About a year ago, a guy from Chicago called and asked if he could adapt my book The Terrible Girls for the stage.

My first reaction was surprise. Seventeen years after the first of my eight books was published, I still never believe that anyone actually reads my work. I have this idea--supported by the pathetic money I get for them (this year's combined royalty checks totaled $271.41)--that my books go out into the world, and, besides my friends, nobody reads them. My second reaction was gratitude: Not only had someone I didn't know actually read my work, but he liked it so much that he wanted to do something with it.

Then I began to worry.

A few times before people had asked to adapt pieces of mine for theater. The first time, the spouse of a friend was teaching performance studies at a university and wanted to turn a story of mine into a show. The university flew me down to see the show. The student actors were talented and the audiences seemed to like the piece. The people who didn't like it complained that they didn't want their university supporting lesbian filth. (In that place and time--Georgia, 1991--"lesbian" was synonymous with "filth.") The straight feminist director had expected this and responded firmly, with intelligence and grace, to the bigots and morons in her school and town.

But then there was the woman who did a one-person show based on one of my books wearing lots of what looked like ketchup slathered all over her. Next up, a guy asked to make a film adaptation of my book Forgiveness, turning the lesbian couple into a straight couple. I said no.

So I was skeptical when Kyle Hall called. I was also curious how anyone would turn this particular book, The Terrible Girls, into a play. In it, a woman cuts off her lover's arm; big fat dykes on bikes crash their motorcycles into a Merchant-Ivory-type debutante ball; a woman's cut-up heart, hands, and thighs are sent to her via the U.S. Postal Service; two women get trampled by a pack of horses; and a female Dr. Frankenstein rips the heart out of her romantically dead girlfriend. It's a violent, gory book, and I didn't want the gore rendered literally on stage.

But when I learned that Kyle had been a student of Mary Zimmerman, I tossed my reservations out the window. Zimmerman's recent Seattle production of The Metamorphosis was among the most visually stunning, emotionally evocative things I'd ever seen in my life. Kyle offered me $500 up front for limited adaptation rights and a teeny percentage of the box-office receipts. I would be flown to Chicago, put up in a hotel for one night, and given 10 comp tickets.

I told Kyle that he could do whatever he wanted with my work.

The show opened in mid-April, and I was there for the last preview, on a Sunday night. I sat in the balcony, far away from everyone else. In addition to being crazy and surreal, The Terrible Girls is also an emotional autobiography of one of the shittiest periods of my life.

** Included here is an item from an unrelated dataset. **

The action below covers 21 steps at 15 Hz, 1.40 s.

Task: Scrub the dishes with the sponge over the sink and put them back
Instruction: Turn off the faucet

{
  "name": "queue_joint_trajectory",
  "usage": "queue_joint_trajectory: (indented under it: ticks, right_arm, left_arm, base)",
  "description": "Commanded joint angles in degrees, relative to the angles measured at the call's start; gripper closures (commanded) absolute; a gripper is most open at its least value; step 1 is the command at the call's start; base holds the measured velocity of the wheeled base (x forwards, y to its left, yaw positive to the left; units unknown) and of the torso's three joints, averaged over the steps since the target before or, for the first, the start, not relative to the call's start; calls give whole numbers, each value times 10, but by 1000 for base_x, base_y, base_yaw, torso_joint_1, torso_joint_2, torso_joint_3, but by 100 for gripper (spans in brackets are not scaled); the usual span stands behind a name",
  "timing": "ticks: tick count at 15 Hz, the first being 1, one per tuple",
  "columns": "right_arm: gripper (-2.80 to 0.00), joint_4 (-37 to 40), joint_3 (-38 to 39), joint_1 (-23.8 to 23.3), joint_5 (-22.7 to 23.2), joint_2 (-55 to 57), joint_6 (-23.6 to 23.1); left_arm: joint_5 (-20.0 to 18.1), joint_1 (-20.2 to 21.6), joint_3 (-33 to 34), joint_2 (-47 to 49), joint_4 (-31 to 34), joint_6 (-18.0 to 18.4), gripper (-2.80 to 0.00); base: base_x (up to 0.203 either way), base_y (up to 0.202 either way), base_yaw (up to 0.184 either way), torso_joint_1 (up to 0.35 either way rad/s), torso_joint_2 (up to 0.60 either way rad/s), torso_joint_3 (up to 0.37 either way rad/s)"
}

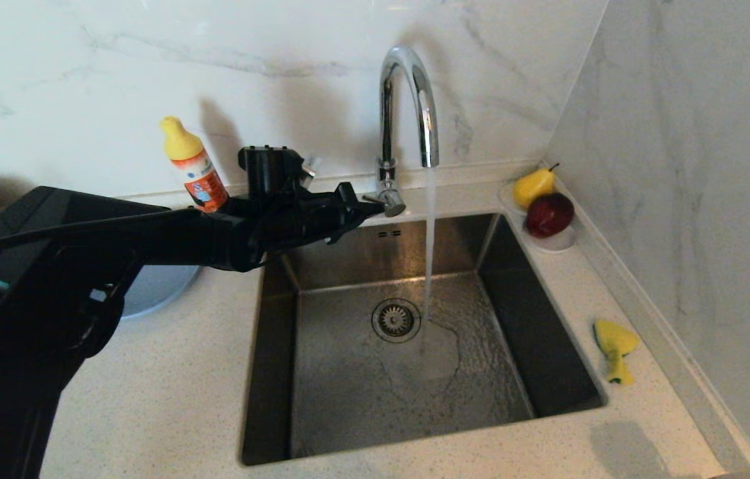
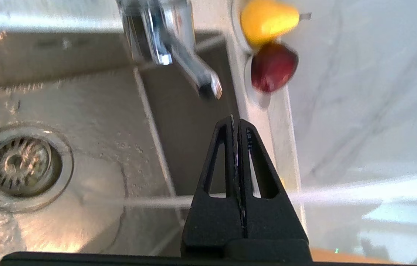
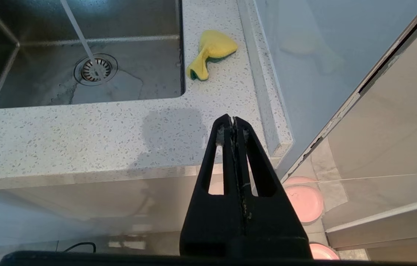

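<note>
Left gripper (image 1: 365, 208) at the chrome tap lever (image 1: 385, 199), water running into the square steel sink (image 1: 322, 426)
Fingers pressed together, holding nothing — tip just beside the lever, centre frame; a careless nudge could wrench the flow wider and splash the counter. Yellow pinched sponge (image 1: 614, 348) lies lower right; blue-grey plate (image 1: 155, 289) peeks out left — right gripper (image 3: 233, 122) parked, closed, empty

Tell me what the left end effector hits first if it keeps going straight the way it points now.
Probably the faucet lever. The left end effector, shut and empty, points level across the back edge of the sink, its tip just short of the lever at the faucet's base. Depth is unclear, so it could pass just in front.
</note>
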Motion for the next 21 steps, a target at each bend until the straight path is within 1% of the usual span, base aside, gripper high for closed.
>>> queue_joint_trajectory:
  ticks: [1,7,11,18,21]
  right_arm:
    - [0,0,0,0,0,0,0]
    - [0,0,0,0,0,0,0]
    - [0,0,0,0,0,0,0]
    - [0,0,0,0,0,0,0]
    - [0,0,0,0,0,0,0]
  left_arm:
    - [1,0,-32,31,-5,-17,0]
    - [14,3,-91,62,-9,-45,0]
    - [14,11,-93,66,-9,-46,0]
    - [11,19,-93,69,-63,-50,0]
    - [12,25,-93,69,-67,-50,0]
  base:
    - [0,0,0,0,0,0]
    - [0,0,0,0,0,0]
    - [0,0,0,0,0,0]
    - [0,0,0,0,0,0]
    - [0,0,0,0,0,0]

All that violence--hearts and limbs being ripped apart--was how I felt for a long time, and I was nervous about revisiting that part of my life.

But hearing other people say words I had written, and enact visual symbols I had imagined, completed something for me. Listening to these fine actors (the Chicago cast was a gang of eight tremendously fierce, agile women), I got a sense of my story as no longer only mine. In the final scene, the images of light I had written about were realized with shafts of light coming up through traps and down from above. It was redemptive for me to see something that had been so secret and shameful turned into something that made sense to others.

I saw the show a few more times during the week I spent in Chicago. A couple of times I saw it with friends who knew me when my life was the shithole that gave rise to The Terrible Girls. I felt a tremendous sense of gratitude in having survived those times and being able to witness (with some of the folks who saw me through that period) their transformation into a piece of theater. After all these years and all these books, I still keep learning that art can show how we live through terrible things and still come out whole and grateful.